The ambling sentry had already disappeared, the one with the gun took one appalled look at what was coming towards him and bolted out of sight through the gates. Caskey was about twenty yards behind him, shooting through the open gateway in a half-crouching run, braced for the impact of whatever it was the rebels had to throw at him.
There seemed to be nothing. Figures were visible in the distance, some already running for cover, some foolishly just standing there, curiosity getting the better of their survival instincts. Thanking their lucky stars, the SAS men and the Senegalese troops spread out in the prearranged pattern, still running, with the leading twenty men heading straight for the last-known location of the hostages.

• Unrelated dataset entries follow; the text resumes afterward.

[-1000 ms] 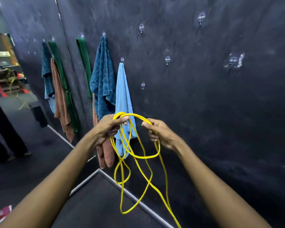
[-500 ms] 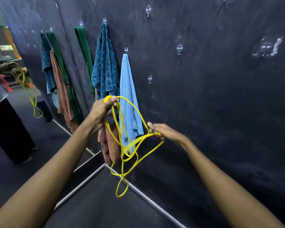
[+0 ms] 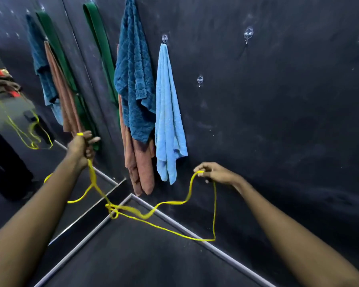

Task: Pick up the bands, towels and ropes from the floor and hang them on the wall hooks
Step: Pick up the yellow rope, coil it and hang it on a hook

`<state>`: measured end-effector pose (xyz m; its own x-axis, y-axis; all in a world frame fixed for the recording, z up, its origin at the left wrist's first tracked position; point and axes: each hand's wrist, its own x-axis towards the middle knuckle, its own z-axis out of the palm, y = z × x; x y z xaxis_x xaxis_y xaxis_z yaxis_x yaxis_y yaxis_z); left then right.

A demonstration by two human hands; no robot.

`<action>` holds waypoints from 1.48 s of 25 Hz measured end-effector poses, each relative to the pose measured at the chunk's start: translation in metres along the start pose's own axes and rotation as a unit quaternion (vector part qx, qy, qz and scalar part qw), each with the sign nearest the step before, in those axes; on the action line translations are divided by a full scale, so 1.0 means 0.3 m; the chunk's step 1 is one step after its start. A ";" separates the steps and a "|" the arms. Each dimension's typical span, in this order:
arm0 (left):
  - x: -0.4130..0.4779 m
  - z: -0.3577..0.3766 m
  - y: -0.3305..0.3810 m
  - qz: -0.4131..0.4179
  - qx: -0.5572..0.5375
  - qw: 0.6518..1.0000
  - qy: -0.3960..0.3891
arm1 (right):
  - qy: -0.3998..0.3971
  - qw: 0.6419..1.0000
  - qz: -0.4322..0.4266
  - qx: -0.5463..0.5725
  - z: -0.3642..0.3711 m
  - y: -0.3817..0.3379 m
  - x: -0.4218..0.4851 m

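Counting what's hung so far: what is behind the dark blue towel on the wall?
A brown towel hangs behind the dark blue towel; only its lower part and left edge show. Its top and hook are covered.

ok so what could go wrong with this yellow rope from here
1. The yellow rope has a snarl between the left hand and right hand; pulling them apart may tighten it.
2. Its slack loops hang low and could catch the light blue towel when lifted toward the free hook.
3. That hook looks small; a bunched rope might slip off.
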<state>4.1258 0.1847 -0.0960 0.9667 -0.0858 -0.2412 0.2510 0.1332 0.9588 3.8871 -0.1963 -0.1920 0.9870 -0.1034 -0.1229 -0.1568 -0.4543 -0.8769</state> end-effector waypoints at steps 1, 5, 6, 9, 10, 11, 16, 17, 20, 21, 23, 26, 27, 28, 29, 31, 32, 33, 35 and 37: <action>-0.017 0.023 -0.060 -0.023 -0.013 0.998 -0.055 | 0.010 1.000 -0.016 0.008 0.032 -0.054 0.021; -0.091 0.125 -0.273 -0.097 -0.036 0.974 -0.203 | 0.034 0.999 -0.043 -0.001 0.135 -0.195 0.095; -0.123 0.156 -0.303 -0.098 -0.032 0.966 -0.239 | 0.030 0.998 -0.047 -0.008 0.144 -0.217 0.106; -0.218 0.257 -0.364 -0.057 0.046 0.936 -0.344 | 0.043 0.997 -0.058 0.024 0.166 -0.276 0.135; -0.252 0.294 -0.375 -0.046 0.063 0.928 -0.365 | 0.053 0.996 -0.063 0.041 0.171 -0.300 0.137; -0.273 0.334 -0.379 -0.036 0.072 0.921 -0.381 | 0.062 0.994 -0.069 0.054 0.170 -0.324 0.137; -0.269 0.455 -0.325 0.022 0.086 0.943 -0.321 | 0.058 0.987 -0.053 0.140 0.098 -0.365 0.112; -0.263 0.466 -0.305 0.027 0.074 0.945 -0.319 | 0.045 0.986 -0.041 0.155 0.082 -0.346 0.101; -0.248 0.481 -0.228 0.042 0.011 0.946 -0.322 | -0.024 0.998 0.014 0.065 0.074 -0.219 0.052; -0.236 0.482 -0.196 0.057 -0.004 0.943 -0.327 | -0.050 0.998 0.034 0.029 0.085 -0.151 0.032; -0.216 0.473 -0.124 0.090 -0.017 0.934 -0.344 | -0.074 0.995 0.074 -0.005 0.116 -0.021 -0.008; -0.213 0.449 -0.024 0.109 -0.030 0.927 -0.359 | -0.098 0.988 0.116 -0.032 0.157 0.101 -0.057; -0.222 0.443 0.007 0.106 -0.026 0.926 -0.360 | -0.111 0.985 0.125 -0.034 0.171 0.119 -0.068; -0.233 0.439 0.037 0.101 -0.015 0.926 -0.363 | -0.123 0.983 0.137 -0.027 0.187 0.130 -0.074; -0.250 0.439 0.066 0.094 0.001 0.924 -0.371 | -0.130 0.980 0.148 -0.009 0.206 0.136 -0.073; -0.284 0.448 0.115 0.077 0.023 0.915 -0.395 | -0.132 0.979 0.149 0.039 0.244 0.131 -0.058; -0.302 0.452 0.139 0.073 0.027 0.910 -0.408 | -0.133 0.980 0.137 0.056 0.266 0.121 -0.041; -0.318 0.458 0.160 0.073 0.028 0.904 -0.420 | -0.129 0.982 0.121 0.070 0.288 0.105 -0.021; -0.342 0.475 0.202 0.081 0.021 0.897 -0.435 | -0.105 0.986 0.094 0.083 0.326 0.046 0.009; -0.352 0.491 0.246 0.088 0.017 0.895 -0.437 | -0.076 0.992 0.068 0.071 0.356 -0.018 0.028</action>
<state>4.0350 0.0582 0.0224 0.5789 -0.8079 0.1104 0.0819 0.1923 0.9779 3.8998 -0.1002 -0.2379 0.9524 -0.0152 -0.3044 -0.2936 -0.3147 -0.9027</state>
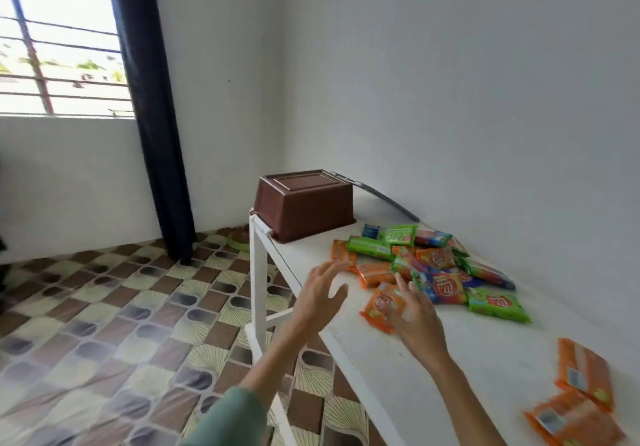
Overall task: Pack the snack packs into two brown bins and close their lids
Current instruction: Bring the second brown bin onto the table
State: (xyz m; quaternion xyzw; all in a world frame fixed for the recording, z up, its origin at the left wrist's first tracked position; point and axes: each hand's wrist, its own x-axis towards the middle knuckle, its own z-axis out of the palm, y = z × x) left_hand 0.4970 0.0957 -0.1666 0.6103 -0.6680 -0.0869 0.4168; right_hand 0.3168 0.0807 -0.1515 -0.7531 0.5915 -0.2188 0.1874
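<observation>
White walls (pixel 450 65) meet in a corner at the middle of the frame, and a floor (pixel 104 307) of brown, cream and grey patterned tiles fills the lower left. A barred window (pixel 59 37) glows at the upper left, with a dark curtain (pixel 152 116) hanging beside it down to the floor. A white worktop (pixel 467 359) runs from the lower right up toward the corner. At its far end a brown bin (pixel 304 203) stands bottom up, its rim on the surface. A thin grey panel (pixel 381 200) lies behind it against the wall. A loose pile of snack packs (pixel 433 269), green, orange and blue, lies right of centre, near the bin but apart from it. The left hand (pixel 318 293) hovers over the worktop's edge, fingers spread and holding nothing. The right hand (pixel 415 317) is likewise spread and empty in front of an orange pack (pixel 379 307); whether it touches that pack cannot be told. Two more orange packs (pixel 581 376) lie at the lower right, well apart from the pile.
</observation>
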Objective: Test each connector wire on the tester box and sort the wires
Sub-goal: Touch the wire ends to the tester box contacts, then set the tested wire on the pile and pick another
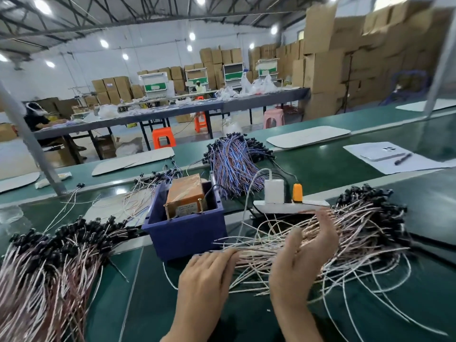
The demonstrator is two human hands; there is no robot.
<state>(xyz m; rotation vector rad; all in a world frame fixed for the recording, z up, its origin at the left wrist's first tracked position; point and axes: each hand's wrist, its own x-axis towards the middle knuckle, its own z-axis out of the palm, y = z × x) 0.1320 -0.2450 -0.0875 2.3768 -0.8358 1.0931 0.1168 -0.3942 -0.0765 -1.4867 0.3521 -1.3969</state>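
Note:
A big heap of pink and white connector wires (355, 233) with black plugs lies right of centre on the green bench. My left hand (207, 275) lies palm down at the bare wire ends, fingers on a few strands. My right hand (303, 257) stands edge-on among the same wires, fingers straight and blurred. The orange tester box (185, 193) sits inside a blue bin (187, 233) just beyond my left hand. Another pile of like wires (54, 257) covers the near left.
A white power strip (288, 206) with a white charger and an orange plug lies behind the right heap. A bundle of blue and red wires (234, 164) stands behind the bin. Paper, a phone and a pen (402, 159) lie far right. A grey post (32, 144) rises at left.

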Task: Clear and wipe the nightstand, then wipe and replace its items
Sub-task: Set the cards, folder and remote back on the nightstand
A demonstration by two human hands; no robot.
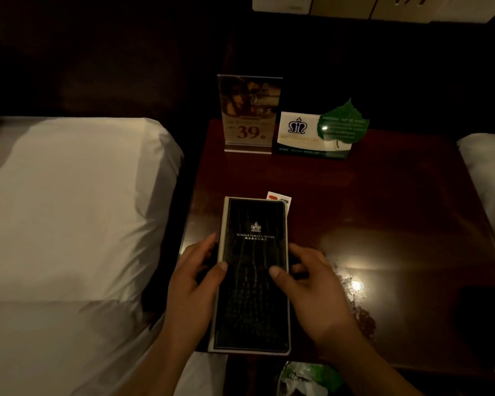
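Observation:
A black hotel folder (252, 281) with a crown logo lies at the front left of the dark red nightstand (383, 212). My left hand (192, 284) grips its left edge and my right hand (312, 287) grips its right edge, thumbs on the cover. A small white card with a red mark (279, 197) pokes out from behind the folder's far right corner. At the back stand an acrylic sign reading 39 (249, 112) and a white crown-logo card with a green leaf tag (320, 132).
A bed with white sheets (69, 210) lies close on the left, another white bed corner (489, 172) on the right. Crumpled green and white plastic (309, 378) sits below the nightstand's front edge. White wall panels (340, 4) hang above the dark headboard.

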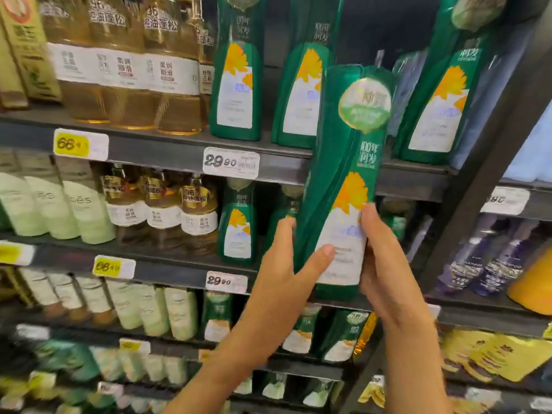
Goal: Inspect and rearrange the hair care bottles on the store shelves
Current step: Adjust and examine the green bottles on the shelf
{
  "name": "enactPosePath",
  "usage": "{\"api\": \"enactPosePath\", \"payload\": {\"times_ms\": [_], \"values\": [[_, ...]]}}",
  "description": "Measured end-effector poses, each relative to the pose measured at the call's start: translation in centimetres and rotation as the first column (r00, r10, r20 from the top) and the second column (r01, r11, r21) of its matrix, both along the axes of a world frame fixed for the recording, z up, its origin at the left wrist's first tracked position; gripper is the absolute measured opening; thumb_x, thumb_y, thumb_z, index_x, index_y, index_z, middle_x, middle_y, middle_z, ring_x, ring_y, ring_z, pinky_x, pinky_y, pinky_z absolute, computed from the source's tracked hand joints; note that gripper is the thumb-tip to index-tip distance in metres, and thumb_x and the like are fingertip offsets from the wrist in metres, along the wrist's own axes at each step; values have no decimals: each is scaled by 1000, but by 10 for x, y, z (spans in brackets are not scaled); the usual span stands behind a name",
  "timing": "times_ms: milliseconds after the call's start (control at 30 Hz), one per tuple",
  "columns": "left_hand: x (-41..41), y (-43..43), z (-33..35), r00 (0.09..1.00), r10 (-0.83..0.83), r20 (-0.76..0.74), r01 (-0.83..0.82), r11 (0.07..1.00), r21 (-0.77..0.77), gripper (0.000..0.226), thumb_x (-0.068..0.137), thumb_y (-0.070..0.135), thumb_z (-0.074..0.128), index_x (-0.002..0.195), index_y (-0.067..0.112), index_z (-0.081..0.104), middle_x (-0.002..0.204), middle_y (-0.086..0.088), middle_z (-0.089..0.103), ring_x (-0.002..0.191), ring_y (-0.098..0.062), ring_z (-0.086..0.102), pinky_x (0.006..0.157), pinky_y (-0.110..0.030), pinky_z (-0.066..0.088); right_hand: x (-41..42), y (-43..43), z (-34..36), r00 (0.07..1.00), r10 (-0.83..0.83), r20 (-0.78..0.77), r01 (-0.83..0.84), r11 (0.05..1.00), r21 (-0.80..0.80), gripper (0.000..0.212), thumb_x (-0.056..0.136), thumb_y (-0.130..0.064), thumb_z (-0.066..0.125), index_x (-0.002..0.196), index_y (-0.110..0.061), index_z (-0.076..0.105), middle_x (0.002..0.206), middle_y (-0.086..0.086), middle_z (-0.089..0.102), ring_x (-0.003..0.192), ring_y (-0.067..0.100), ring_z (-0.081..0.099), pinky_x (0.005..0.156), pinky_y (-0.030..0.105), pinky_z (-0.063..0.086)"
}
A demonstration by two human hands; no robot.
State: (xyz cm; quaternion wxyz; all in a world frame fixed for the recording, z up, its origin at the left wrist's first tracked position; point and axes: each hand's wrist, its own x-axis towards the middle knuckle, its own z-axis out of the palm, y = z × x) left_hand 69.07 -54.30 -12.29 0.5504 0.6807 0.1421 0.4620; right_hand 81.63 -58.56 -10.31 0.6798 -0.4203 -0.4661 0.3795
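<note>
Two hands hold one green bottle [343, 162] clear of the shelves, nearly upright, label toward the camera; the left hand [280, 264] grips its lower left edge, thumb laid across the white label; the right hand [385, 264] clasps the lower right edge, thumb on the front. Behind it the upper shelf [167, 147] shows a gap between matching green bottles [298, 94]; inspection looks under way, with the placing not yet done. Amber bottles [167, 73] to the left stand in line; the lower rows are too blurred to judge.
</note>
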Motion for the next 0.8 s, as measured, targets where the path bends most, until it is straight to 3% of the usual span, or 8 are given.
{"api": "enactPosePath", "payload": {"times_ms": [133,233,367,467,533,667,733,800], "values": [[-43,-14,-50,1000,13,2,-12,980,-197,40,84,37,61,121,27,51,112,11,66,105,-6,62,81,-15,49,-33,-3,-57,975,167,-148,-189,970,-152,56,55,-65,79,102,-36,72,107,-3,72,97,14,69,71,24,56],[-70,-13,-76,995,89,-47,-100,945,-311,36,82,35,63,115,26,52,103,12,70,96,-4,65,74,-15,51,-51,12,-73,958,250,-137,-277,932,-234,42,62,-56,76,98,-34,72,103,-2,73,95,15,70,72,23,55],[-104,-4,-91,966,190,-176,-234,932,-276,47,72,46,65,114,28,52,103,9,69,99,-10,65,80,-26,53,-82,35,-84,944,268,-194,-311,918,-247,39,59,-47,78,93,-28,75,97,0,74,89,15,71,69,24,55],[-121,-4,-99,927,256,-273,-321,918,-231,35,82,53,57,112,41,48,105,14,65,103,-2,59,87,-25,48,-102,44,-90,951,264,-162,-299,916,-266,40,70,-38,69,105,-19,66,96,1,73,88,16,70,68,23,54],[-126,-8,-103,842,388,-375,-460,880,-121,36,85,48,51,118,47,37,115,19,54,108,13,47,87,-9,39,-111,48,-92,965,247,-86,-261,924,-279,36,78,-34,65,110,-19,64,102,3,72,93,17,69,71,22,54],[-127,-12,-107,748,485,-453,-509,857,78,87,88,26,60,139,41,-9,142,26,10,124,18,16,87,10,16,-124,55,-90,975,198,-101,-219,938,-270,50,71,-40,68,115,-16,62,104,0,73,98,15,68,78,23,54],[-126,-13,-106,711,504,-491,-517,847,120,105,81,35,66,124,50,-28,131,44,-19,125,20,-1,96,6,7,-131,56,-88,976,184,-117,-209,944,-255,53,67,-44,64,114,-18,62,104,-1,73,100,15,68,85,29,53],[-123,-12,-103,641,543,-542,-530,824,199,116,74,43,71,117,46,-37,124,46,-21,130,12,-6,108,-10,11,-137,55,-87,977,182,-109,-204,948,-246,51,69,-44,64,113,-20,62,104,-2,73,99,14,68,86,29,54]]}}
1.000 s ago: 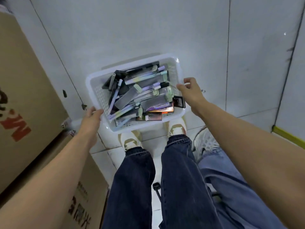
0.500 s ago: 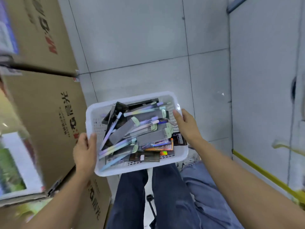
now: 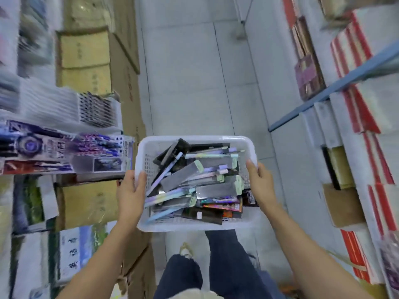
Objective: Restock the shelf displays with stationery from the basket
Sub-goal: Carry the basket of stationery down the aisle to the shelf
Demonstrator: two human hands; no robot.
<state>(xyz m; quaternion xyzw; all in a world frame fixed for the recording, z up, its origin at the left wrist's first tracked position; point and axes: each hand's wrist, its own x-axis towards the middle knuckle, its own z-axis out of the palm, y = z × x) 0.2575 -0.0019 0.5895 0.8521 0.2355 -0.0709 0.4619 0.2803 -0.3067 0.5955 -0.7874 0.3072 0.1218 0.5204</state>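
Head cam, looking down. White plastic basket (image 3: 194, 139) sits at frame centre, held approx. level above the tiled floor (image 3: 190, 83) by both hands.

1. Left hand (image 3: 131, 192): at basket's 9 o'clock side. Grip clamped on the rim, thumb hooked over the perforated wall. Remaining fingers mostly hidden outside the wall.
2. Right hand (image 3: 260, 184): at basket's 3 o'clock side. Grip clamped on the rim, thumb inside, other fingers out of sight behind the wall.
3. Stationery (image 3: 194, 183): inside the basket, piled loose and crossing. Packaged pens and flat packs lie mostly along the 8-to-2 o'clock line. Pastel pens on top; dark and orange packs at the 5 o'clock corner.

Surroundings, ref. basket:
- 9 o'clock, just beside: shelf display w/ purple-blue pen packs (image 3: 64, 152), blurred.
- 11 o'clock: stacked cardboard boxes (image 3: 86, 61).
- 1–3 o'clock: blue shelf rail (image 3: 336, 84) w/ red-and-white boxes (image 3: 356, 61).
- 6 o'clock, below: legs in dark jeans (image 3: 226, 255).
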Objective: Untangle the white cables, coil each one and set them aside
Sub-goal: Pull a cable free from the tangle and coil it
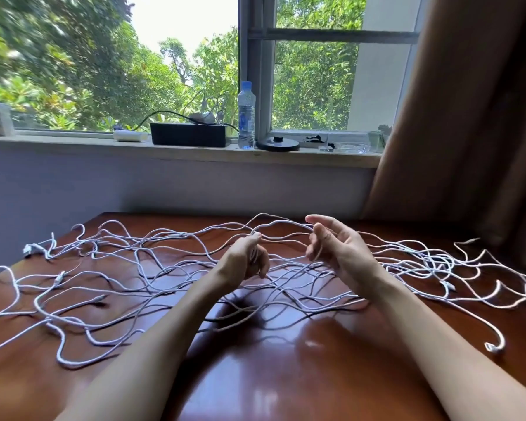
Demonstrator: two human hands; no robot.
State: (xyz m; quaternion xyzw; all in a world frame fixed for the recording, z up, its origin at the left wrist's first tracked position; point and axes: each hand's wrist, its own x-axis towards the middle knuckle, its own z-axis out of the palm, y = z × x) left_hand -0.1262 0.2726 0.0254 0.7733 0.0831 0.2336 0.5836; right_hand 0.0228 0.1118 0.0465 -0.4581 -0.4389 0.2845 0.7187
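Thin white cables with small plugs at their ends sprawl in one loose, looping tangle across the glossy reddish tabletop, where the left hand pinches a raised strand that arches over to the right hand, whose fingers are loosely spread, its grip unclear.
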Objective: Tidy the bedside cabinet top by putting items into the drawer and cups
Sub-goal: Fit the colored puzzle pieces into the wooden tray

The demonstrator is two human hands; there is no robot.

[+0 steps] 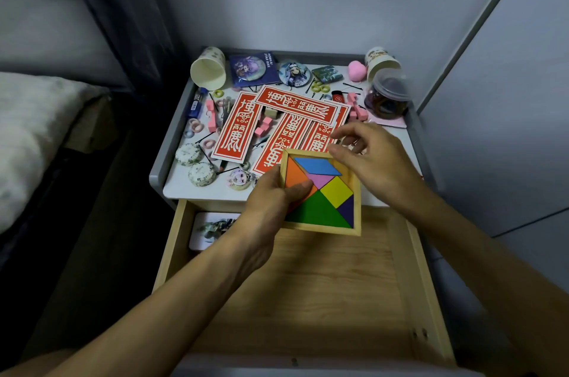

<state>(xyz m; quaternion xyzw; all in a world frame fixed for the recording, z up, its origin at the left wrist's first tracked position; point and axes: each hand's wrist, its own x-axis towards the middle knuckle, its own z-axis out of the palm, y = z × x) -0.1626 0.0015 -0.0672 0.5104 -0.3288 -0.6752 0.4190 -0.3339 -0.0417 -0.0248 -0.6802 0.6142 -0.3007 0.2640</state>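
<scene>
Head view: A person holds a wooden tangram tray (326, 195) above the six o'clock edge of the bedside cabinet top (197, 188), over the far end of the open drawer (323, 284). The left hand (271, 201) clamps the tray's nine o'clock side, thumb across the orange piece. The right hand (369, 158) curls at its one o'clock corner; whether it pinches the frame cannot be told. The tray is square, with no long axis, and faces up. Its blue parallelogram runs roughly nine to three along the far edge. Keeping the tray level while lowering it should stop pieces from sliding out. It should land flat at the drawer's three o'clock side, away from the card (212, 230) at nine.
</scene>
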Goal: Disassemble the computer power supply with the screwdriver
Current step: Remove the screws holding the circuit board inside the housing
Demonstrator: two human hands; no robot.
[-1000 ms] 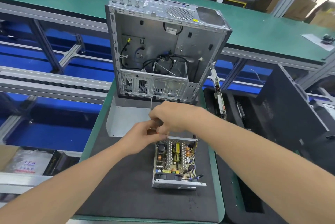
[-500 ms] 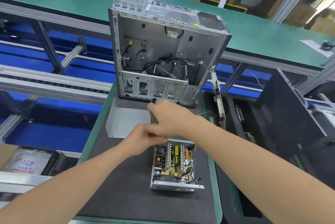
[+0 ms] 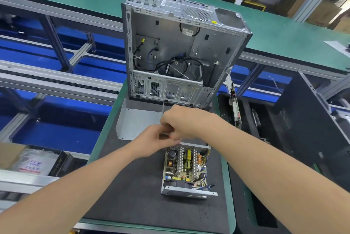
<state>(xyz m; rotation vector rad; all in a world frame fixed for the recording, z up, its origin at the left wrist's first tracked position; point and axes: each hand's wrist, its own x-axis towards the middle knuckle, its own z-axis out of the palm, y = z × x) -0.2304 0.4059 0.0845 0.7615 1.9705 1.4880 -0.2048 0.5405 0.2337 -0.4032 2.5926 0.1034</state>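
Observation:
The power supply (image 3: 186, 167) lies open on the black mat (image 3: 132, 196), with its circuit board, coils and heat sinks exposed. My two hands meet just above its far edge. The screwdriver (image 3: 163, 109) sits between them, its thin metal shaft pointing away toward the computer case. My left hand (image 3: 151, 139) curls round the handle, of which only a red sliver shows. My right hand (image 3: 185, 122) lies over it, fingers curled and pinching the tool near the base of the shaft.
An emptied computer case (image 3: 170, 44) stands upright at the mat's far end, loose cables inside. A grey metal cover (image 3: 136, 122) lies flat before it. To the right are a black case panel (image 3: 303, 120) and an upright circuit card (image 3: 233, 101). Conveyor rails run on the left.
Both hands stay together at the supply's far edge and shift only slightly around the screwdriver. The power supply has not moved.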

Jabang had, as usual, been sitting on the command office verandah when the first shot rang out. Instinctively, he knew what was happening, even before the sudden, tumultuous outburst of gunfire and shouting which came on the first shot’s heels.
He walked quickly inside and picked up the light sub-machine-gun which Taal had got for him, and stood there for a few seconds, holding the gun and staring blankly into space. Then he strode purposefully through the command room and out of the building’s front door. About a hundred yards away he could see men in uniform running in what looked like all directions. The Senegalese.
He became conscious that several of his own men were standing around him, all carrying guns, all looking at him and waiting for his orders.
He did not know what to tell them.
There was a loud explosion away to his right, in the direction of the cell block. The hostages were being released! Jabang started off instinctively in that direction, his men dutifully following him, but almost immediately found himself face to face with Taal.
The military commander, who had neither shirt nor shoes on, was carrying only an automatic pistol. ‘Get to the back gate,’ he told Jabang, ‘it’s the only way out.’
Jabang looked at him as if he was a creature from Mars.
‘Go!’ Taal shouted at him.
Jabang went, collecting more and more men as he went. The mad burst of gunfire which had started the attack now seemed reduced to the occasional shot, and at the gate Jabang could see many of his men already hightailing it into the distance across the stretch of mostly open countryside. He took one last look back, wondering where Taal was, and then started running for his life down the dirt lane and through the knee-high grass.
For all his determination to be ready when the time came, Diba had the misfortune to be in the middle of his morning shower when the assault team came through the gates. He struggled back into his clothes, grabbed the rifle which he had had the sense to keep with him, and cautiously poked his head out of the washroom barracks, just in time to see two white men race past him, followed by a bunch of Senegalese soldiers.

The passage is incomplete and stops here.